§ **PROBLEM**: Your task is to return all of the records exactly, minus any images.

§ **ENTRIES SUPPLIED**:

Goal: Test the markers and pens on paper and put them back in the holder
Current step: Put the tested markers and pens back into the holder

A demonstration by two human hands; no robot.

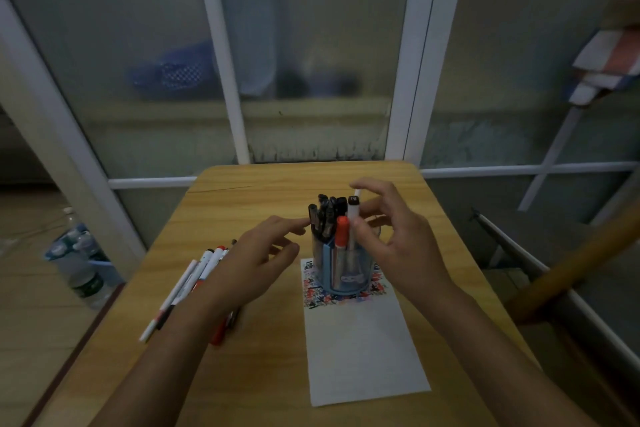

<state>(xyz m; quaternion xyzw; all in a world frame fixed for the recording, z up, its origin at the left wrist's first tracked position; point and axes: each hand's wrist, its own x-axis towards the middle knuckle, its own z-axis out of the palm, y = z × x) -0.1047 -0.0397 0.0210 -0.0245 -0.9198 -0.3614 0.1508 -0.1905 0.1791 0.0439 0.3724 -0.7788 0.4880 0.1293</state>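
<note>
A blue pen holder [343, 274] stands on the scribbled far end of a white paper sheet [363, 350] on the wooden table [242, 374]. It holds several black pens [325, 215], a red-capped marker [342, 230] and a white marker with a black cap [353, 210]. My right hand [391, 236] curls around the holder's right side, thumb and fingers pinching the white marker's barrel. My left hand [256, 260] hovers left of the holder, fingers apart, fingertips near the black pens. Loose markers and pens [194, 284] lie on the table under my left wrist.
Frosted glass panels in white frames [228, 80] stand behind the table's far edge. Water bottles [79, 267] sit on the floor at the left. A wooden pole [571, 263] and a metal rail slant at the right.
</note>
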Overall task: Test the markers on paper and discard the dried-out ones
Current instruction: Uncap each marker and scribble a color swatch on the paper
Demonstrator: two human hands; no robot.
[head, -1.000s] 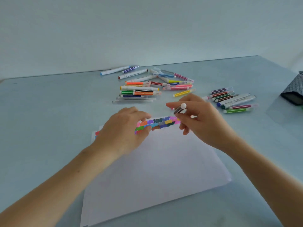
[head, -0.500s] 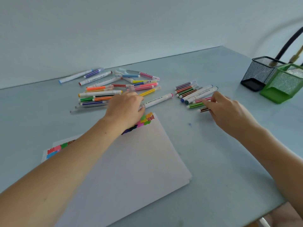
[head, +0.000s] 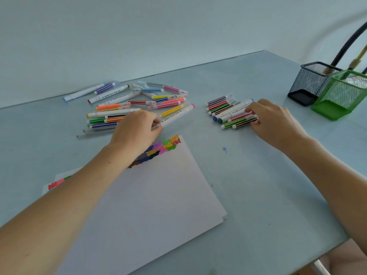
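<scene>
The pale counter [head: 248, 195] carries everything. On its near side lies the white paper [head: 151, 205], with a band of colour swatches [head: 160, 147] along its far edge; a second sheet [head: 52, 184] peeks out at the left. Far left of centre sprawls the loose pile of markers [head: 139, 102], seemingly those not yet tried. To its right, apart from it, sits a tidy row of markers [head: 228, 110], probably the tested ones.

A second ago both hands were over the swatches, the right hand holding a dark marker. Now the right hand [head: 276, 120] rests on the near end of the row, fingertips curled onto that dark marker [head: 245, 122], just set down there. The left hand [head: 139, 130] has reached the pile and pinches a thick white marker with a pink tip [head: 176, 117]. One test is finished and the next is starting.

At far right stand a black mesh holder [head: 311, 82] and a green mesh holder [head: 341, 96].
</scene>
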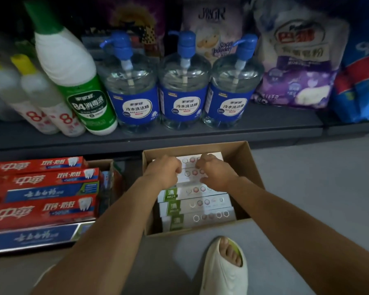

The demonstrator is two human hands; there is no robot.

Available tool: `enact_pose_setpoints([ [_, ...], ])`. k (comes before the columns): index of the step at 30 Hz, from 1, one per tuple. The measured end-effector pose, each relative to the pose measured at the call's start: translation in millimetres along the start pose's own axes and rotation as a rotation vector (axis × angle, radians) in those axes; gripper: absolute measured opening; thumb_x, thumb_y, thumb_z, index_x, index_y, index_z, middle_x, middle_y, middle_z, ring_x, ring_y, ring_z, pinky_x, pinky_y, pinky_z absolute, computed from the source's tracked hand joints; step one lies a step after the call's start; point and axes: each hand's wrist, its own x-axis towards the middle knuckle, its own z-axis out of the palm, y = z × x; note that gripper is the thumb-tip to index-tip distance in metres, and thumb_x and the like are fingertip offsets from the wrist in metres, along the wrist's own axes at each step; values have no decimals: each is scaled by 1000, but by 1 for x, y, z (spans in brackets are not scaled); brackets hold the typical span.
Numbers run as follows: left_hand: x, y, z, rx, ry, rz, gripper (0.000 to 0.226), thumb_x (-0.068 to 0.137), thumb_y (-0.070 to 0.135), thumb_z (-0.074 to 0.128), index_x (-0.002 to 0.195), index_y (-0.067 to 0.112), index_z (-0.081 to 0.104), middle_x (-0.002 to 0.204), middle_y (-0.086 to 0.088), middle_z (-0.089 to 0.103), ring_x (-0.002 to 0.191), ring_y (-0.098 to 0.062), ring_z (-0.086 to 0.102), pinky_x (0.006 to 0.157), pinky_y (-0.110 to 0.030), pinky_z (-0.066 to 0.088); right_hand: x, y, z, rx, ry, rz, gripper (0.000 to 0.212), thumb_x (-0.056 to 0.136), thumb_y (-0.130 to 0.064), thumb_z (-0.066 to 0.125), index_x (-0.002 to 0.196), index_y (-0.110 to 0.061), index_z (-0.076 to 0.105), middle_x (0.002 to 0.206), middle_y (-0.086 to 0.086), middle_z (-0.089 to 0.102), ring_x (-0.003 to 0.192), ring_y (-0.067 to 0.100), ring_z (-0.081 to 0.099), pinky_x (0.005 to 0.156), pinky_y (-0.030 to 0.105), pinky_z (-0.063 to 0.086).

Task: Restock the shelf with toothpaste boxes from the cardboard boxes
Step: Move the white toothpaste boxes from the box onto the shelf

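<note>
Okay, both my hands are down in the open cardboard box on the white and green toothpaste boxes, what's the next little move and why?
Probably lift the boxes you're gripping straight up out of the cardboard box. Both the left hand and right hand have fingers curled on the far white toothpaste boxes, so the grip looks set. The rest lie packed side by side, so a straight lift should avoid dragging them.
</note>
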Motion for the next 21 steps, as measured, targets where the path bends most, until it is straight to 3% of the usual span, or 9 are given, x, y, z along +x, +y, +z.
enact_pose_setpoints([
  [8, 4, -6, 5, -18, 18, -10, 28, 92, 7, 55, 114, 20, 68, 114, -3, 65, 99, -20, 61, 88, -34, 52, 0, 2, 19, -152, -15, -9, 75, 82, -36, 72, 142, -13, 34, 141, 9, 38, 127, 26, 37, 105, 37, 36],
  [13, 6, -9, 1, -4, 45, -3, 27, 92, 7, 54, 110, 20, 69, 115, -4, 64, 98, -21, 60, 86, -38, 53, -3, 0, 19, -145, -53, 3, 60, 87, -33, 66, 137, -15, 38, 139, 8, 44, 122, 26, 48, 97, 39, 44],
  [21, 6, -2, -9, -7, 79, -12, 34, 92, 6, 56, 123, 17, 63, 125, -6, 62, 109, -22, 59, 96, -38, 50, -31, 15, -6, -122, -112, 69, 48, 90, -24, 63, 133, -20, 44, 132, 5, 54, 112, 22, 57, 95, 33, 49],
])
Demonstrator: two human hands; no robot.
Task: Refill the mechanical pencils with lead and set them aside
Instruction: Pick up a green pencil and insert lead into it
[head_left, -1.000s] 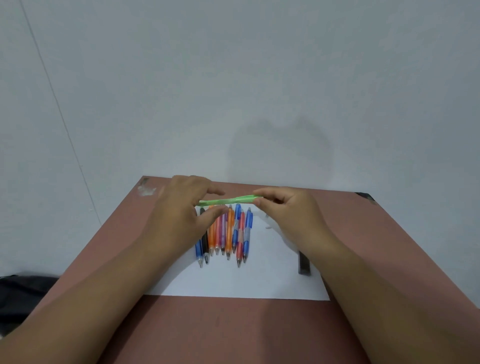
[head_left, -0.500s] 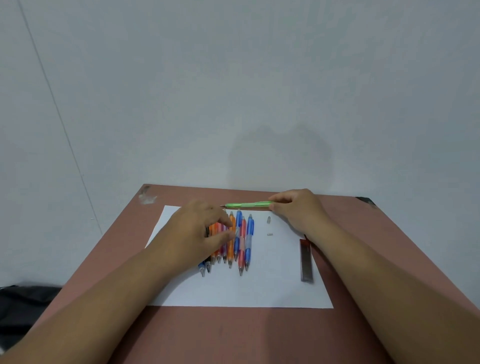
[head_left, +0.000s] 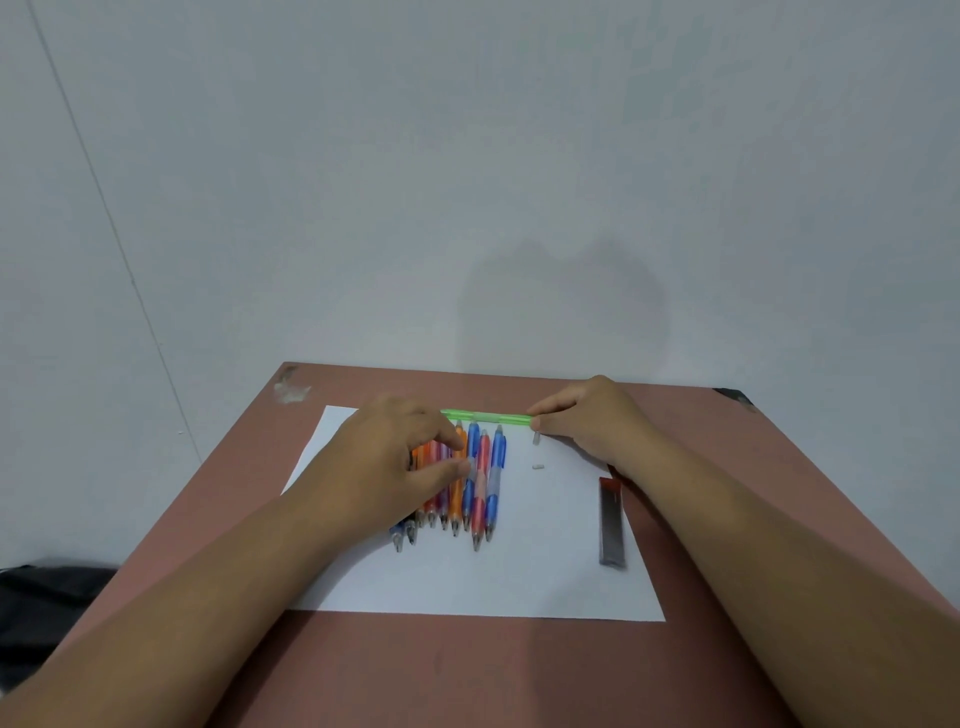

§ **WRITTEN RESPONSE**:
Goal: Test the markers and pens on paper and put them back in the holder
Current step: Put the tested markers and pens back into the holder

A demonstration by two human hands; no robot.


<state>(xyz m; quaternion xyzw; all in a world frame fixed for the recording, z up, its origin at the left wrist's first tracked position; point and axes: each hand's wrist, its own x-axis towards the middle knuckle, its own z-axis out of the palm, y = z × x) -0.1047 -0.0397 0.0210 -0.0245 -0.9198 -0.3614 0.1508 -0.1905 0.1791 0.0439 0.3724 -0.7788 0.4880 0.1293</state>
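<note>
A blue pen holder [343, 274] stands on the scribbled far end of a white paper sheet [363, 350] on the wooden table [242, 374]. It holds several black pens [325, 215], a red-capped marker [342, 230] and a white marker with a black cap [353, 210]. My right hand [391, 236] curls around the holder's right side, thumb and fingers pinching the white marker's barrel. My left hand [256, 260] hovers left of the holder, fingers apart, fingertips near the black pens. Loose markers and pens [194, 284] lie on the table under my left wrist.
Frosted glass panels in white frames [228, 80] stand behind the table's far edge. Water bottles [79, 267] sit on the floor at the left. A wooden pole [571, 263] and a metal rail slant at the right.
</note>
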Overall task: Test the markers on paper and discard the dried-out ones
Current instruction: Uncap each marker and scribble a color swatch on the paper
Demonstrator: two human hands; no robot.
[head, -1.000s] 
[head, -0.500s] 
[head, +0.000s] 
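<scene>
The pale counter [head: 248, 195] carries everything. On its near side lies the white paper [head: 151, 205], with a band of colour swatches [head: 160, 147] along its far edge; a second sheet [head: 52, 184] peeks out at the left. Far left of centre sprawls the loose pile of markers [head: 139, 102], seemingly those not yet tried. To its right, apart from it, sits a tidy row of markers [head: 228, 110], probably the tested ones.

A second ago both hands were over the swatches, the right hand holding a dark marker. Now the right hand [head: 276, 120] rests on the near end of the row, fingertips curled onto that dark marker [head: 245, 122], just set down there. The left hand [head: 139, 130] has reached the pile and pinches a thick white marker with a pink tip [head: 176, 117]. One test is finished and the next is starting.

At far right stand a black mesh holder [head: 311, 82] and a green mesh holder [head: 341, 96].
</scene>
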
The demonstrator is two human hands; there is no robot.

Available tool: `enact_pose_setpoints([ [_, ...], ])`. k (comes before the columns): index of the step at 30 Hz, from 1, one per tuple. The measured end-effector pose, each relative to the pose measured at the call's start: translation in millimetres along the start pose's own axes and rotation as a rotation vector (axis × angle, radians) in those axes; gripper: absolute measured opening; thumb_x, thumb_y, thumb_z, index_x, index_y, index_z, middle_x, middle_y, middle_z, ring_x, ring_y, ring_z, pinky_x, pinky_y, pinky_z absolute, computed from the source's tracked hand joints; step one lies a step after the call's start; point and axes: each hand's wrist, its own x-axis towards the middle knuckle, its own z-axis out of the palm, y = z × x; note that gripper is the thumb-tip to index-tip distance in metres, and thumb_x and the like are fingertip offsets from the wrist in metres, along the wrist's own axes at each step; values have no decimals: each is scaled by 1000, but by 1 for x, y, z (spans in brackets are not scaled); brackets hold the typical span.
Numbers run as follows: left_hand: x, y, z, rx, ry, rz, gripper (0.000 to 0.226), thumb_x (-0.068 to 0.137), thumb_y (-0.070 to 0.135), thumb_z (-0.074 to 0.128), index_x (-0.002 to 0.195), index_y (-0.067 to 0.112), index_z (-0.081 to 0.104), middle_x (-0.002 to 0.204), middle_y (-0.086 to 0.088), middle_z (-0.089 to 0.103), ring_x (-0.002 to 0.191), ring_y (-0.098 to 0.062), ring_z (-0.086 to 0.102), pinky_x (0.006 to 0.157), pinky_y (-0.110 to 0.030), pinky_z (-0.066 to 0.088); right_hand: x, y, z, rx, ry, rz, gripper (0.000 to 0.212), thumb_x (-0.056 to 0.136), thumb_y (-0.130 to 0.064), thumb_z (-0.066 to 0.125), index_x (-0.002 to 0.196), index_y (-0.110 to 0.061), index_z (-0.076 to 0.105), middle_x (0.002 to 0.206), middle_y (-0.086 to 0.086), middle_z (-0.089 to 0.102), ring_x (-0.003 to 0.192), ring_y (-0.067 to 0.100), ring_z (-0.081 to 0.099), pinky_x (0.005 to 0.156), pinky_y (-0.030 to 0.105), pinky_z (-0.063 to 0.086).

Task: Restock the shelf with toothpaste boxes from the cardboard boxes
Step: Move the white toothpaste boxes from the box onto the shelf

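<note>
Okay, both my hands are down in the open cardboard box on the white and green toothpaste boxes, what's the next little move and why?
Probably lift the boxes you're gripping straight up out of the cardboard box. Both the left hand and right hand have fingers curled on the far white toothpaste boxes, so the grip looks set. The rest lie packed side by side, so a straight lift should avoid dragging them.
</note>
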Motion for the next 21 steps, as measured, targets where the path bends most, until it is straight to 3% of the usual span, or 9 are given, x, y, z along +x, +y, +z.
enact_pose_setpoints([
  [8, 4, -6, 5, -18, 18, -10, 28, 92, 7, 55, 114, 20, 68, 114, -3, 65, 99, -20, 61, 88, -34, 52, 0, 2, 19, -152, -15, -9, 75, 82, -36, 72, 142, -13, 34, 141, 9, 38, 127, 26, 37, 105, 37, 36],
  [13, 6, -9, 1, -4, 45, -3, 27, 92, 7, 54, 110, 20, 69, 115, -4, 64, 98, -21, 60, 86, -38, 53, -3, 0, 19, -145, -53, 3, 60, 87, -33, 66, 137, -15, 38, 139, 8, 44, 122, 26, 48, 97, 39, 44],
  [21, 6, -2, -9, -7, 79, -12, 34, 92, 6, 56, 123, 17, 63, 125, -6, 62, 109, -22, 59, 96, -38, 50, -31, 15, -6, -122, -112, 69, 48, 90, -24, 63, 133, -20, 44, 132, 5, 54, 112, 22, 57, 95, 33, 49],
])
Demonstrator: two human hands; no robot.
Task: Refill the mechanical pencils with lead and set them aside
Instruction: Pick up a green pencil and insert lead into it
[head_left, -1.000s] 
[head_left, -0.500s] 
[head_left, +0.000s] 

That is the complete output.